2006-08-10 · cuiyueli.com (網站)

TCM holds the human being to be the head of the ten thousand spirits — a higher creature with complex mental and intellectual activity. Open the medical works of China's ancient physicians and one finds that the early sages, from an integral macro view, took up the physiological-and-pathological relation of form and spirit — body and mind — and built a plain mind-body medical system. They formed the theory of the storehouses harboring spirit and the seven emotions injuring within, with its native technique of emotion subduing emotion, leaving behind classic case-records full of meaning.

Zhang Congzheng (1156–1228), one of the Four Great Physicians of the Jin-Yuan, was the representative figure of the Attacking-and-Purging School of Chinese medicine. He was skilled at TCM psychological treatment. Drawing out the theory of "emotion subduing emotion" from the Huangdi Neijing, he said: "Grief can treat anger — move him with words of mournful, painful sorrow. Fear can treat joy — frighten him with words of death and ruin. Anger can treat brooding — strike him with words of insult and deceit. Brooding can treat … — seize him with words that pull his will from there to here. Always, these five must be done with cunning and the strange, sparing no means — only then can ears and eyes be moved, hearing and seeing changed."

In Rumen Shiqin, the following case of Zhang's is recorded.

The wife of Wei Dexin, frightened by night by robbers, fell from her bed. From then on she dreaded sound — even the footsteps of her own household made her fall in fright and lose consciousness.
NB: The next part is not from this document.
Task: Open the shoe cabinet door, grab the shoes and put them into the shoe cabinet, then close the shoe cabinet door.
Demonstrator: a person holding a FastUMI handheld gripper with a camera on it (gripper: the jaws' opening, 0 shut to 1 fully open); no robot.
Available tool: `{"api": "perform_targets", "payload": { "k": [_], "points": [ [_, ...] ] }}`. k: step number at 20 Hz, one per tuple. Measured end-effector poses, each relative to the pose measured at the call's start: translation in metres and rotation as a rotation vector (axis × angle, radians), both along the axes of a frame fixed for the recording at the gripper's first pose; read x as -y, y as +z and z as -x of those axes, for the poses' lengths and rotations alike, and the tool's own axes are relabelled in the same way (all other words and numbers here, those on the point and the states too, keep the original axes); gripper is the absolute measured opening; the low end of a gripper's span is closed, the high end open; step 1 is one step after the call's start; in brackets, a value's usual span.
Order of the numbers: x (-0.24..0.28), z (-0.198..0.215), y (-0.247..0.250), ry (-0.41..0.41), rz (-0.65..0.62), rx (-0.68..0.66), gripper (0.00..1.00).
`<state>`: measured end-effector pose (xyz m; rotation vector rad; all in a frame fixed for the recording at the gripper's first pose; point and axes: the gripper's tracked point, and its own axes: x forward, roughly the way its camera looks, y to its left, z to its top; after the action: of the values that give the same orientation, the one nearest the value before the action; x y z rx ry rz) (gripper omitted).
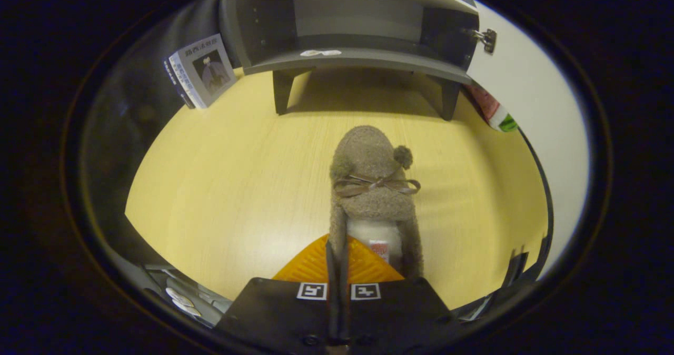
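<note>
Fingers: my fingers (337, 263) are clenched on the left wall of the shoe's heel opening, pinching it so the shoe hangs from them.
Shoe: one fuzzy brown shoe (371, 186), toe pointing ahead of my fingers toward the cabinet, lined up to slide in, I judge.
Shoe cabinet: one shoe cabinet (358, 60), well beyond my fingers on the desk (221, 186), door (532, 107) already swung open right, shelf waiting.
Extras: one book (202, 70) beyond-left; one packet (492, 110) beyond-right.
</note>
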<state>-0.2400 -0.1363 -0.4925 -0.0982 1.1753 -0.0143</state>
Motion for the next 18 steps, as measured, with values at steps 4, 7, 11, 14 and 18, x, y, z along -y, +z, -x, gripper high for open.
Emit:
{"api": "perform_targets", "payload": {
  "k": [4, 7, 11, 14, 18],
  "points": [
    [0.013, -0.021, 0.030, -0.032, 0.005, 0.080, 0.03],
    [0.025, -0.034, 0.060, -0.059, 0.024, 0.153, 0.02],
    [0.036, -0.054, 0.111, -0.079, 0.050, 0.262, 0.02],
    [0.039, -0.073, 0.155, -0.080, 0.077, 0.345, 0.02],
    [0.039, -0.102, 0.215, -0.080, 0.112, 0.459, 0.03]
  ]
}}
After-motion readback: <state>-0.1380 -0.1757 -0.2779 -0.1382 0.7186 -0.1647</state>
After long thought Zhang Congzheng had two maidservants press her hands onto a high chair; he set a bamboo table before her and struck it repeatedly with a wooden stick. At the first sounds the woman trembled in dread; but as the striking went on she grew used to it.

Zhang Congzheng held: "Fright comes from not knowing the cause; fear comes from knowing it. The ordinary is the constant; what is constantly seen brings no fright." To treat by frightening a fright-induced palpitation was an ingenious extension of TCM's emotion-subduing-emotion theory. From the angle of clinical psychology, the case belongs to "phobia" among the neuroses. Under a particular mind-body state, an originally harmless or irrelevant experience — the conduct of the robbers — produced fear in the woman; this stressor was negatively reinforced and generalized, so that she feared any sound. Zhang's striking the bamboo table with the stick kept the patient for a long time inside the most-feared, pressing situation, achieving to shift essence and change qi, transforming the inner long-standing scene.